Обратно на улицу можно было выбраться только одним путём — тем же, каким забрались. Маманю я ненавидел. Небось за углом караулит. Отшлёпает небось. Как младенца, и Синдбаду заодно перепадет при всём народе.
Это Кевин виноват. Я только рядом стоял.
Попробовал неправду на вкус — на отмазку не тянет.
На разведку отправился Иэн Макэвой. По его лицу я догадался, что маманя не караулит. С криками «ура» мы полетели вниз по переулку. Она нас не видела!
Нет, видела.
Нет, не видела. Мы вернём «Жизнь женщины» в магазин и попросим у продавщиц прощения. Слишком далеко шла, не узнала. Не видела, чем мы заняты, бежим и бежим. А мы не бежали, мы просто в догонялки играли. А мы заплатили за журналы. А они старые, нас тётки попросили их забрать. Слишком далеко шла. Я похож на двух двоюродных братьев. Свалю на них. Я скинул свитер. Где-нибудь спрячу и приду домой в одной рубашке. Это не я, раз я без свитера, просто парень в голубом свитере, похожем на мой. Поправляла Кэти одеяльце. Была занята.
Нет, она нас видела.
И папане рассказала. И папаня меня убил. Даже оправдываться не позволил, и к лучшему. Начни я отпираться, вообще бы света не взвидел.
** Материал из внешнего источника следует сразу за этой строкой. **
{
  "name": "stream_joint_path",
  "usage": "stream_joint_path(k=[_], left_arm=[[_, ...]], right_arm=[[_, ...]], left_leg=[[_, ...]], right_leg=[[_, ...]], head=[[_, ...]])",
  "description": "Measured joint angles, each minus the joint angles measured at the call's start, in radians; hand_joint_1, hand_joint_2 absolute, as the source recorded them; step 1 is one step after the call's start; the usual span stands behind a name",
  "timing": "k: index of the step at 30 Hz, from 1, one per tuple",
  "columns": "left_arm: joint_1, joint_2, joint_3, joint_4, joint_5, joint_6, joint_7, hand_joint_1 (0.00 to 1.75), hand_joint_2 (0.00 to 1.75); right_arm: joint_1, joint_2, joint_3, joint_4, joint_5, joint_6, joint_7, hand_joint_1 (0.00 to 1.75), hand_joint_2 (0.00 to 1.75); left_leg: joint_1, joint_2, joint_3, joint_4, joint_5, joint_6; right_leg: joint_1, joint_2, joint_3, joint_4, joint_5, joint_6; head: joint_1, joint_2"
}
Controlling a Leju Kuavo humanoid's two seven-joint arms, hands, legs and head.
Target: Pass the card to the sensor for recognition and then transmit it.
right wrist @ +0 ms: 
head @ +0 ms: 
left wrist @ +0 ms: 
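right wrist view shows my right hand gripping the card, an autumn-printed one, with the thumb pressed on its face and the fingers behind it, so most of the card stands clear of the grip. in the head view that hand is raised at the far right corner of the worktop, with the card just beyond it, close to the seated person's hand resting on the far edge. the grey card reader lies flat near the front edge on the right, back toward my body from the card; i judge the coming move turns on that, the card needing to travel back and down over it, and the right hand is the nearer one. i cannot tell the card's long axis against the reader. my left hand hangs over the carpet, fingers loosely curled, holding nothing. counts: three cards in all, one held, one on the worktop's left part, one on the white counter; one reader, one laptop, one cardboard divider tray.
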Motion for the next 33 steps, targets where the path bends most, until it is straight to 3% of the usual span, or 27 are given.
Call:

Порол ремнём. Сам ремня не носил, а для порки держал. Не по попе, а сзади по ногам. И по руке, которой я беспомощно прикрывал ляжки. Та рука, за которую он таскал, потом болела дня три-четыре. Кругами по гостиной. Стараясь оказаться точно впереди ремня, тогда не так больно. Надо в следующий раз по-другому: поближе к ремню, чтобы не оставалось места размахнуться. В доме плакали и орали все, не один я. Свистел ремень; папаня старался хлестнуть покрепче. Играет со мной, развлекается — во как называется это. Потом перестал. Я дёрнулся вперёд, ещё ожидая удара, ещё не сознавая, что папаня совсем отстал от меня. Руку он отпустил, и я почувствовал, что она болит. Плечевой сустав прямо выкручивало от боли. Я уже не подавлял рыдания, но облегчения слёзы не приносили. Потом задержал дыхание. Всё, всё. Теперь ничего не случится. Игра стоила свеч.
Папаня обливался потом.
— А теперь — к себе в комнату. Немедленно, — Голос у него был не такой твёрдый, как он старался.
Я оглянулся на маманю. Она стала белая, как полотно, и губы белые. Ей шло.
Синдбад уже был в комнате. Ему тоже слегка перепало, хотя вина была целиком моя. Он ревел, лёжа ничком на кровати. Увидел, что зашёл всего-навсего я, и приутих.
— Вот, любуйся, — показал я Синдбаду свои исхлёстанные ноги, — теперь ты хвастайся.
И половины моего не получил. Я молчал. Сам видит, сколько ему причитавшихся ударов досталось мне. Я знал, что он об этом задумался, и вполне утешался этим.
— Он большой ублюдок, — выругался я, — Правда?
— Ага.
— Он большой ублюдок, — повторил я с наслаждением.
— Он большой ублюдок, — отозвался Синдбад.
Мы залезли под одно одеяло и устроили бой вслепую. Я любил пододеяльную темноту, от которой захочешь, и избавишься. Особенно приятной казалась тяжесть одеял, особенно давление на макушку. И тепло. Откуда-то свет. Кто-то поднял одеяло. А, Синдбад лезет.
Наши жалюзи были из разноцветных пластинок. Однажды, в сильный дождь, я понял, что это узор. Нижняя жёлтая, потом голубая, потом розовая, потом красная. И снова жёлтая. Верх был синий, а рама и шнур — белые. Я лежал на полу, ногами к окошку, и пересчитывал пластинки, всё быстрей и быстрей.